Perhaps it is with my index? I was unable to used getGenomeandAnnotation() for Drosophila melanogaster using either ensembl or refseq so I downloaded them myself and then ran the code as follows:

genome = "~Bio_data/references/Drosophila_melanogaster_dm6/Drosophila_melanogaster.BDGP6.32.dna.toplevel.fasta" gtf = "~Bio_data/references/Drosophila_melanogaster_dm6/Drosophila_melanogaster.BDGP6.32.52.chr.gtf" contaminants = "~/Bio_data/references/Drosophila_melanogaster_dm6/merged_contaminants_phix_ncRNA_tRNA_rRNA.fasta" annotation = c("genome" = genome, "gtf" = gtf, "contaminants" = contaminants)

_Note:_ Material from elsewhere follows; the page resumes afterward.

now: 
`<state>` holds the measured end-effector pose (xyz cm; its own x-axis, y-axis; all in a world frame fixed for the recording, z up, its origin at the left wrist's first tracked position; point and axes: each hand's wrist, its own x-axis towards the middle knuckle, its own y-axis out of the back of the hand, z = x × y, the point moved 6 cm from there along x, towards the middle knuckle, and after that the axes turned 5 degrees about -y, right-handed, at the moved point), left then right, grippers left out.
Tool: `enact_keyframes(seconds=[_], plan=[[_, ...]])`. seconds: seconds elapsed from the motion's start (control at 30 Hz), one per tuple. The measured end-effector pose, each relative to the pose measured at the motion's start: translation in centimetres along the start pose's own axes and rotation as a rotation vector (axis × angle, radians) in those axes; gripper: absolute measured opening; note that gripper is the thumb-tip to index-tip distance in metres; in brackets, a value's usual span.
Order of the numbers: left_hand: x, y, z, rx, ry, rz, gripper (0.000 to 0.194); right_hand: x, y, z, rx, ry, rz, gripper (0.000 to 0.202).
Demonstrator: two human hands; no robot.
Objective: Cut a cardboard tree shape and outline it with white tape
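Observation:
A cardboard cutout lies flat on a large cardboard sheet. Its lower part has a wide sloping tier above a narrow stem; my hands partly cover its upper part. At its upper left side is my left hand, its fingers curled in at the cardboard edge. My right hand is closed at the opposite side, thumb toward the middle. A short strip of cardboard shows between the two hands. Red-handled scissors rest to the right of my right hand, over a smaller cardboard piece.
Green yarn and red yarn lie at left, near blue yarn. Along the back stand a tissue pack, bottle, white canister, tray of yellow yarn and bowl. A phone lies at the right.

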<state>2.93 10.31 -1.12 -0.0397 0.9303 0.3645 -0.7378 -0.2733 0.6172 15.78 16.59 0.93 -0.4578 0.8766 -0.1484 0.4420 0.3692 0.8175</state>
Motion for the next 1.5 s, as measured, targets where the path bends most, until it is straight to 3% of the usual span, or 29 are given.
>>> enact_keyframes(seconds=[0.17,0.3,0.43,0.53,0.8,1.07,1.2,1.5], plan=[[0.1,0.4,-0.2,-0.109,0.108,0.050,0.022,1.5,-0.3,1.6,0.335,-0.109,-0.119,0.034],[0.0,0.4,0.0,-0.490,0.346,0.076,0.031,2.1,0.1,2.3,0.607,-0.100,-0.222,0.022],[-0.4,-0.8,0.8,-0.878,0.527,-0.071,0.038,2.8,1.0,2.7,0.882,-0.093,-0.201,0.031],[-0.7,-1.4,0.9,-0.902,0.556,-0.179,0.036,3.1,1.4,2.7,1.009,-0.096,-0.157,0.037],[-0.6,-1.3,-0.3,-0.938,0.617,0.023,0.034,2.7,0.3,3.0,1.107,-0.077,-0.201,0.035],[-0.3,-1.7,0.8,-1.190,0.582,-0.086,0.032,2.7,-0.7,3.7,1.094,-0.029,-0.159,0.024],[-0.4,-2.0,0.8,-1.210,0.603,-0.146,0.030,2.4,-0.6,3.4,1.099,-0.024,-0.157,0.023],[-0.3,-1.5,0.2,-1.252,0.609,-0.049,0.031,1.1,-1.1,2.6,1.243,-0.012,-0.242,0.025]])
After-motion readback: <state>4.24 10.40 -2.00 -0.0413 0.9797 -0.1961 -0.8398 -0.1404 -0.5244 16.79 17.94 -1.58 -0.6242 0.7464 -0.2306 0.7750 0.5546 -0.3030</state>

index = STAR.index(annotation, output.dir = conf["ref"], SAsparse = 2, max.ram =16, remake = T)

But still failed =(

Roleren commented 1 year ago

No, should be fine I think. Can you give me full error output from that last run ? :)

matanel-y commented 1 year ago

I still have the same error as above.

Roleren commented 1 year ago

This bug goes quite deep outside of ORFik, and will need some proper attention, it is only mac specific luckily.

Will let you know when I have time to look at it more. Is a bit hard since it does not happen on all mac systems.

Roleren commented 1 year ago

Update, the getGenomeandAnnotation works now, do:

getGenomeAndAnnotation("drosophila melanogaster", output.dir = file.path(config["ref"], "Drosophila_melanogaster_BDGP6"), assembly_type = "toplevel")

Index still not solved

Roleren commented 1 year ago

Update, Intel/Mac has still not fixed their back end problems. Will soon try to do a trick to fix this if nothing happens on their end.

Roleren commented 8 months ago

I have now improved POSIX compliance of the code, also added a suggestion to install fastp through conda.

This should now be resolved, if any more issues, please open a new issue and reference this one.